I’m sorry it’s such a struggle. If I hadn’t heard my Nana say “you’ll marry a man like your father” so many times, I think I’d probably have ended up on the same route as you. But as moejoe says, you’re being pretty positive about it all and looking for solutions. No way are you neglectful - how can you do more and work the two jobs to keep it all going? You sound like you’ve very well bonded with the little chap.
MissSwitac, you may want to look into low-cost legal services in your area. If the words of a random anonymous Internet stranger mean anything … you need to disentangle your life, and your son’s life, from this abusive man’s life. Doing so will be hard, for sure, but it’s the best path for both of you. Your primary job right now is to protect your infant. Good luck to the both of you, and please feel free to consider us friends here. We’re pulling for ya.

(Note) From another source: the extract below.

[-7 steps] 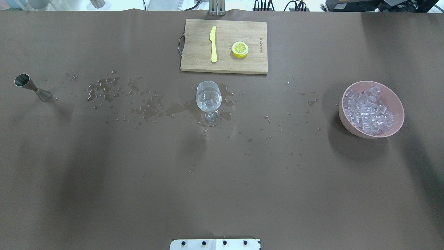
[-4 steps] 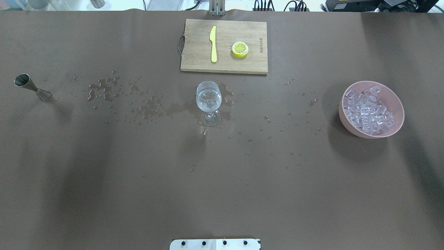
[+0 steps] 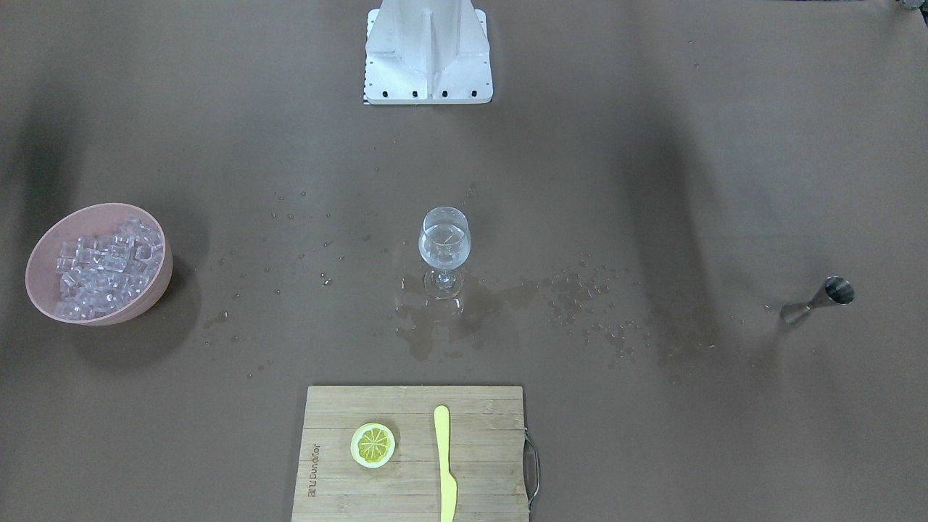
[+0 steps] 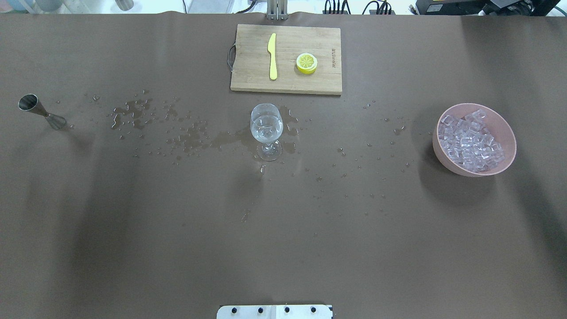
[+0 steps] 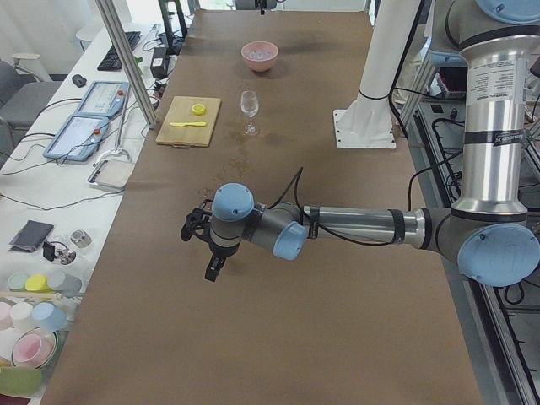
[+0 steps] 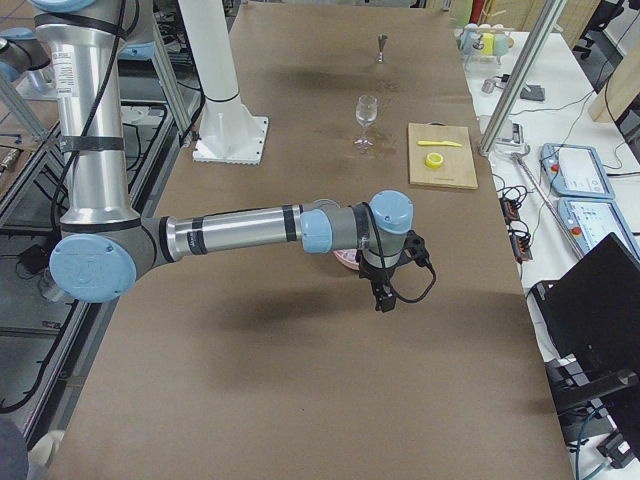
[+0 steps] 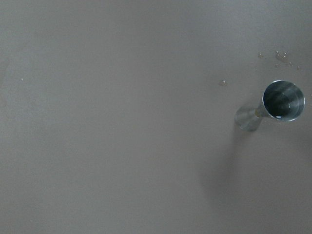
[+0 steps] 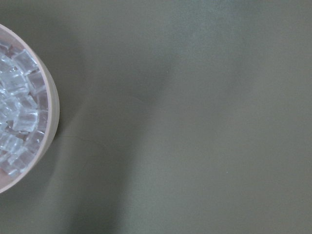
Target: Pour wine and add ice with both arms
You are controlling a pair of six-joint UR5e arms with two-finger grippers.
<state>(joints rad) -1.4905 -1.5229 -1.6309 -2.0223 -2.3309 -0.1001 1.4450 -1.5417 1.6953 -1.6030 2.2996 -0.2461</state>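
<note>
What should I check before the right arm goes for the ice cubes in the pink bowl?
1. Clear stemmed wine glass upright, clear liquid inside: ok.
2. Clear ice cubes heaped in the round pink bowl: ok.
3. Right gripper above the bowl: not ok; its wrist view catches only the bowl's edge.
4. Fingers open on the right gripper and left gripper: cannot tell, only side views show them.
5. Brown table dry around the glass: not ok, a puddle and drops lie there.
</note>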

It pales in comparison with what some of you are going through, but here’s mine: I have this ridiculous need to be too hard on myself. Things I would forgive in a heartbeat in other people - hell, things I wouldn’t even friggin’ notice - when I do them, I go into this stupid spiral of self-hate, then I’m pissed at myself for being so irrational, which makes everything worse. It’s utterly self-defeating, it makes Mr. Horseshoe nuts, and it’s a waste of time, energy, love, life.
Of course, then I spend more time and energy lamenting all that lost time and energy … lather, rinse, repeat. It’s gotta stop. Each time it happens, I tell myself this is the last time I get lost in such pointless misery.

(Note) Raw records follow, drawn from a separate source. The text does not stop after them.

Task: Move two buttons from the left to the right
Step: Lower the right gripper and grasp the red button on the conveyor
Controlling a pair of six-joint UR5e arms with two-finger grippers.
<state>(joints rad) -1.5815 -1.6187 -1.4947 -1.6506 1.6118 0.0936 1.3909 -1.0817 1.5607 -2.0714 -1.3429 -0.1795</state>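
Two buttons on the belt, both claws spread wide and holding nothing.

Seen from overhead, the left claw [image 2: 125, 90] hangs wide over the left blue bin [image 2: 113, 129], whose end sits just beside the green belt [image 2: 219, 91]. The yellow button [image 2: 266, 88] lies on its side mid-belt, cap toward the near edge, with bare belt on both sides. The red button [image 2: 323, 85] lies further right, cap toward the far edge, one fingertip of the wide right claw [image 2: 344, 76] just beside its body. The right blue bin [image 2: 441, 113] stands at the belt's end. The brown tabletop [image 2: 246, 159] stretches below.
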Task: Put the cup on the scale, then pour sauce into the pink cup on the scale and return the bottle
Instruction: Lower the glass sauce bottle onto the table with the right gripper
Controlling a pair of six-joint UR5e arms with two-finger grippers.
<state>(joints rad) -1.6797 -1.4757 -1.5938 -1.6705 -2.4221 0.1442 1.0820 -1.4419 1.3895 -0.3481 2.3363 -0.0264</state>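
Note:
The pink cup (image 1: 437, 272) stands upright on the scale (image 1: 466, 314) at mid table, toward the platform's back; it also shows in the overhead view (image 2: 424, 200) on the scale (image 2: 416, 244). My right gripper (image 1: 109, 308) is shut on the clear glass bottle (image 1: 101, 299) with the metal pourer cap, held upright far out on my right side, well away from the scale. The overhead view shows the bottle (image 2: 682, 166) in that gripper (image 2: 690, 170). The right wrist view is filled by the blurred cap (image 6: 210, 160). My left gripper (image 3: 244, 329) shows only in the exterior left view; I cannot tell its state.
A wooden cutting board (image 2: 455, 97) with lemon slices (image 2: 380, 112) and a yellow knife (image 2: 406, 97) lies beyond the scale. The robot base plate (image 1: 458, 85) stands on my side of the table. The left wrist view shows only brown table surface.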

I could have wrote your post 30 years ago because I was in the same spot. It’s hard but I had to do what was right for my children. I started working and saved up to leave. It was hard but my kids had to come first. It turned out well for all of us.
If you can’t find work you may want to look into a safe place or a womans shelter. The one in my area will keep you safe, help you through the divorce and even get you and your baby set up in an apartment. Good Luck.
Dealing with emotions (mostly anxiety) that make no sense from benzodiazepine withdrawal, and not becoming depressed about it. Count yourself lucky if you’ve never experience an anxiety that completely lacks any negative thoughts that start it.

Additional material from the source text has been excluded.